Objective: Determine staging and comparative survival for nonsquamous cell carcinoma (SCC) of the larynx.

Study Design: Cross-sectional population analysis.

Methods: Cases of non-SCC supraglottic, glottic, and subglottic cancers were extracted from the Surveillance, Epidemiology and End Results database (1988–2003) and the staging distribution computed. For each site, Kaplan-Meier survivals were compared according to histology, T-stage, and N-stage. Survival for non-SCC cancers for each site were compared among histologies, T-stage, and N-stage as well as with age/sex/stage-matched SCC cancers to determine differences in survival.

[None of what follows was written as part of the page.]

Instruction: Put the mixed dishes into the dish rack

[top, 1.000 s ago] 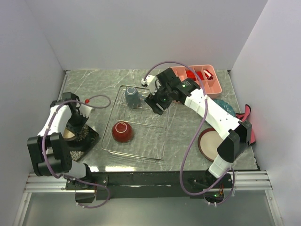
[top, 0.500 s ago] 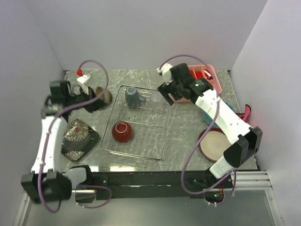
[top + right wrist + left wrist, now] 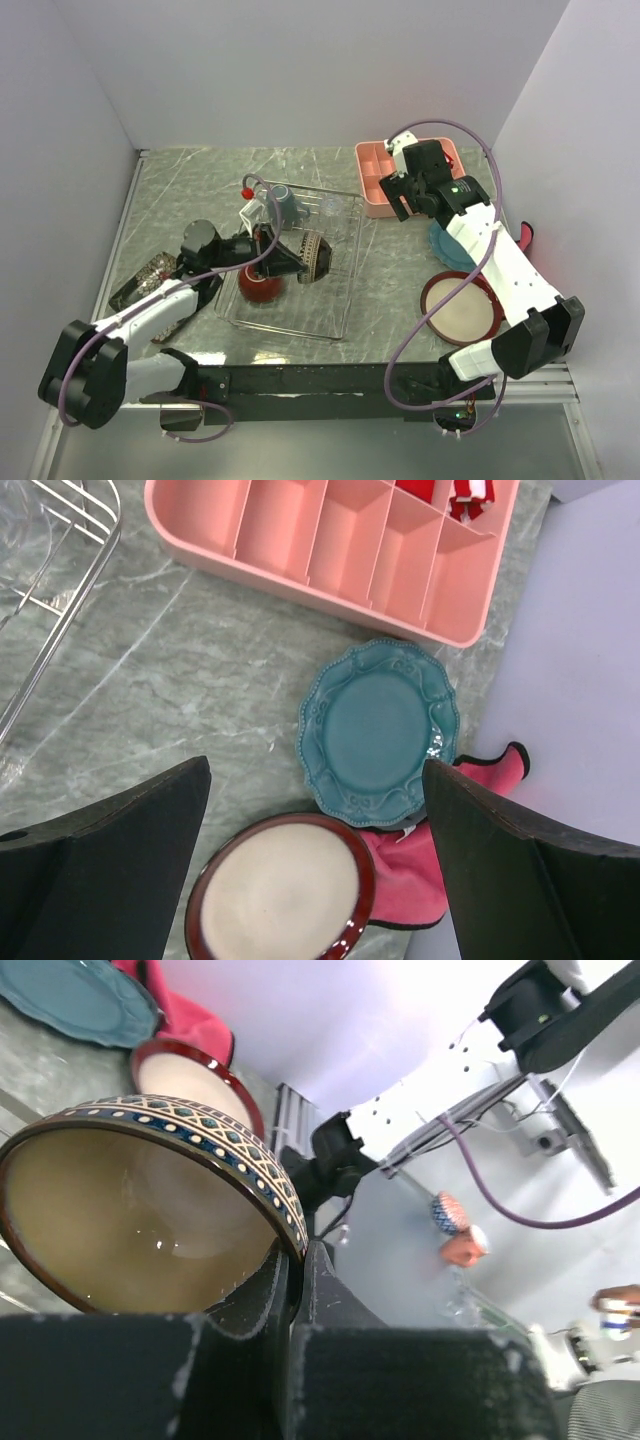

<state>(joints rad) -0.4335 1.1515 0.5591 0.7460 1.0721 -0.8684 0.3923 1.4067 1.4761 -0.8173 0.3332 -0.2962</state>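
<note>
My left gripper (image 3: 297, 258) is shut on the rim of the small dark patterned bowl (image 3: 314, 257), which it holds tilted on its side over the wire dish rack (image 3: 345, 290). The left wrist view shows the fingers (image 3: 262, 1290) pinching that bowl (image 3: 140, 1220). In the rack are the red bowl (image 3: 255, 286), the grey-blue mug (image 3: 283, 200) and the clear glass (image 3: 332, 206). My right gripper (image 3: 408, 197) hangs open and empty above the teal scalloped plate (image 3: 378, 730) and the red-rimmed cream plate (image 3: 280, 890). The black floral square plate (image 3: 148, 281) lies at the left.
A pink compartment tray (image 3: 380, 185) with small red blocks (image 3: 462, 495) stands at the back right. A pink-red cloth (image 3: 415, 880) lies under the teal plate's edge by the right wall. The rack's corner (image 3: 70, 540) shows at the upper left of the right wrist view.
The left arm carried the patterned bowl from the table's left side to over the rack. The right arm drew back from the rack toward the pink tray, its jaws widening.
</note>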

Results: One hundred forty supraglottic non-SCC cases were identified (67% male, mean age 62.0 yr) consisting of 25 neuroendocrine, 25 small cell, and 22 lymphomas (among others), with mean survivals of 44.8, 52.1, and 80.5 months, respectively. Survival was not significantly different according to histology (log-rank, P = .440) but was significantly different according to T-stage (P = .029) and N-stage (P < .001). Seventy-eight glottic non-SCC cases were identified (83% male, mean age 66.1 yr) consisting of 32 spindle cell, 13 sarcoma, and 10 small cell (among others), with mean survivals of 114.6, 89.8, and 39.2 months, respectively. Survival was not significantly different according to histology (P = .056) but was significantly different according to T-stage (P = .002) and N-stage (P = .022). Small numbers (26) precluded subglottic analysis. For both supraglottic and glottic sites including all histologies, survival was similar for matched non-SCC and SCC cases (P = .510 and P = .930, respectively).

Conclusions: Non-SCCs are more common in the supraglottic larynx. T-stage and N-stage influence survival more than histology alone for these cancers.